Spot opportunities

The enterprise sales cycle is a long one. When a need is identified, however, things move much faster—a matter of weeks instead of months. The capabilities presentation is our chance to scout for open doors, including the following:

  • Projects going off rails
  • Painful relationships with vendors
  • Aggressive go-to-market targets for future projects

Don’t be shy about exploring the above areas during the presentation. Establish a strategy for motivating your prospects to join you in a workshop. And log what you discover in Salesforce.

Focusing on current vs. new accounts

We often get excited by the new. A major airline, a tier-one bank, a growing software company—all often lead down the path of investing a significant amount of effort into a prototype, proposal, and attempt to gain their business.

Those are good instincts, but it is important to look at existing accounts and contract renewals in a similar light. Nine times out of ten, existing accounts require less prework, less convincing, and less churn to get to a signed contract state—and yet they are the area that receives the least amount of energy in proposals, pitches, and closing efforts.

It’s important to note that each organization has a natural life cycle of stakeholder and buyer attrition. People change roles, people leave to pursue new opportunities at new organizations. The best counterstrategy to a decreasing footprint inside an account is to leverage every opportunity as if it were new. Consider these proposals:

  • Prepare a rich proposal deck—don’t jump right to the SOW from the workshop.
  • Document and celebrate past successes through case studies, white papers, or videos.
  • Offer value-added services, such as training, to existing accounts.
  • Leverage success in one business line to expand to others.
  • Facilitate regular “state of the union” sessions.
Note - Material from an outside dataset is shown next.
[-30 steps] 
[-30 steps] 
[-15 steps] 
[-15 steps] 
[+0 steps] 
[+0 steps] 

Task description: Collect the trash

When considering where to invest effort, always remember that tapping existing account growth is significantly easier and faster than building up new accounts. Both are necessary for an evergreen product pursuit to business development, but the effort should reflect the expected return in the context of the overall portfolio.

Recovering from failure

Failure in large enterprise projects is the norm in the industry. In addition to complex requirements, scale, performance, and so forth, large system rollouts often involve changing management from a business perspective. Things quickly get complicated.

The best way to build up your prospect’s confidence in our ability to give examples of past experiences tackling similar challenges.

For example:

We understand you have an existing relationship and the project is in flight. We can lower the risk of failure by performing an architectural evaluation—review the design, the architecture, and coding best practices. All we need to get started is access to the source code and a week’s worth of time. If you do not find our executive summary and technical recommendations useful, we will not bill you for it.

Share our approach to such a project with the prospect through

  • an analysis of the current state;
  • a stabilization period of several sprints, during which time we address the most critical design decisions and defects;
  • performing prototyping and testing improvements in parallel and getting business buy-in;
  • a new-feature period, building on top of the platform and demonstrating value; and
  • ongoing performance and architecture optimization.

Shipping faster

“We need a world-class booking application by June of next year!”

Sometimes it’s an industry event, sometimes it’s budget availability in the current fiscal year, but the majority of the products we build are driven by a deadline. I like these types of opportunities because the delivery date is leveraged throughout the sales and onboarding process to foster urgency.

“If we don’t get access to your source control system in the next two weeks, some scope will need to be cut from the backlog to still make the June date!”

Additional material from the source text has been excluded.